Where? The CBC focuses on specific geographical areas called "count circles." For the 2000-01 season, there were 1714 count circles in the United States, 70 in Pennsylvania, and 2160 world-wide. Each count circle has a 15-mile diameter with a well-established center point. This allows year-to-year comparison of data for comparisons between years and count areas. If you have never been on a CBC before, your first step is to locate and contact your local Count Compiler to find out how you can volunteer.
How? Individuals are assigned to part of the local CBC count circle working as a team with other participants. Each group identifies and counts all birds encountered, making sure that birds are not double-counted by each party or multiple parties. Participants also keep tabs on time and distance traveled.
CBC can be a very active birding project. It is common to drive a vehicle along the roads of the CBC area, but many participants get out and walk. If it is snowy, some participants have used cross-country skis or snowshoes to get out there and find birds. The count benefits from scouting the area ahead of time and learning the hotspots that seem to change each year. For more tips about making a CBC more successful see the article about CBC tips.

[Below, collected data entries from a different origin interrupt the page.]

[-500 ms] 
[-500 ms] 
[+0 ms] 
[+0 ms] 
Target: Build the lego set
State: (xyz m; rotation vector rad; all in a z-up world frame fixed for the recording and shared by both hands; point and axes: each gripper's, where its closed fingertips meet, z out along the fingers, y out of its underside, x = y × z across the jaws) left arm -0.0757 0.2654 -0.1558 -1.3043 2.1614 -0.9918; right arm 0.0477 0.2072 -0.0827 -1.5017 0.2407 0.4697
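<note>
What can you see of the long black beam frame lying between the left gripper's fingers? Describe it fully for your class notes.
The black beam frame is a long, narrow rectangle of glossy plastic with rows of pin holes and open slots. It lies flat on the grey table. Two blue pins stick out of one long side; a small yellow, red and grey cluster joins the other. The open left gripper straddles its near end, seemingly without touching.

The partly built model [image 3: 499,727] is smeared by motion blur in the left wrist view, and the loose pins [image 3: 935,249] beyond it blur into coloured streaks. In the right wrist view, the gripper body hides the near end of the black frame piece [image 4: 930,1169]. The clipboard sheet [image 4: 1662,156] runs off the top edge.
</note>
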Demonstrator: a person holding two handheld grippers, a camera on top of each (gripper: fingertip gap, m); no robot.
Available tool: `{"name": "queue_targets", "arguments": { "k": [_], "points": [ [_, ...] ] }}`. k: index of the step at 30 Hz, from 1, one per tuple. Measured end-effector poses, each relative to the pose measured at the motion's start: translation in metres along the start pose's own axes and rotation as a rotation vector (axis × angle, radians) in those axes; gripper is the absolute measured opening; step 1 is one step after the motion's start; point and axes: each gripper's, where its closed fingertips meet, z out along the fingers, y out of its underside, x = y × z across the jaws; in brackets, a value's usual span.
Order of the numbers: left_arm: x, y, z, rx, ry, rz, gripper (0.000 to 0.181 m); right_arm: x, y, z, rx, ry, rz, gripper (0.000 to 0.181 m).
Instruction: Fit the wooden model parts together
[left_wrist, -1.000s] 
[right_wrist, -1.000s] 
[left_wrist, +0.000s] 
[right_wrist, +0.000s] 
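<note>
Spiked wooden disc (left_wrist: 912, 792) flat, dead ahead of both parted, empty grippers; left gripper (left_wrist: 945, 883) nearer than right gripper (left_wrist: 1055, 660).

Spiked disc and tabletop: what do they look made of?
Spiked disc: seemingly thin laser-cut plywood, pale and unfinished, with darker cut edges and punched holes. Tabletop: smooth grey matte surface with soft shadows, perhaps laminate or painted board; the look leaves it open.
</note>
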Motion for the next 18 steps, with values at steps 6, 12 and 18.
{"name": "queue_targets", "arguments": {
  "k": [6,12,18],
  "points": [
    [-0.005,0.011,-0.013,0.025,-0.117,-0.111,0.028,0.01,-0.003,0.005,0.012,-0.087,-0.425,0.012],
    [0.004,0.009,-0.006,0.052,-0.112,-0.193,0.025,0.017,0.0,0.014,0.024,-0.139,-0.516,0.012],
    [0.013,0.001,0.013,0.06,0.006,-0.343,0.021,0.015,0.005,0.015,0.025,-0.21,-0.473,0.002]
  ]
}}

Get Involved: Contact your local CBC coordinator. A list of CBC coordinators is available at the National Audubon Society website and also in the late fall edition of The Pileated, the quarterly newsletter of the Pennsylvania Society for Ornithology. Invite others to help with the local Christmas count especially those that are just starting out.
Benefits: The CBC has been an important bird science project for more than100 years. One of its benefits is in the involvement of thousands of individuals in bird counting, recruiting many new people to bird watching and scientific pursuits. There is an annual summary of the CBC data in a volume of "American Birds." The Pennsylvania CBC data are summarized in the PSO publication "Pennsylvania Birds." Many scientific publications have used CBC data. It has been very useful to track the change in populations and ranges of many bird species.
The CBC has been a great way to track changes in winter ranges of birds due to changes in weather and habitat. "Irruptions" of birds, the movements of large numbers of individuals from their usual non-breeding range, also are well-documented by CBC data. This includes many seed-eating birds, especially those that forage mostly on conifer seeds. It also includes raptors that prey on small rodents in open fields that tend to travel south during certain conditions.
Species of conservation concern are well-tracked by the CBC. Since many birds nest in the remote north where counting birds is very difficult, these species are easier to count on their winter ground. So, many of the boreal species are monitored best by the CBC. For instance, the CBC has been the primary survey documenting the drastic decline of the wetland songbird, Rusty Blackbird, and also helps identify the species' key wintering regions.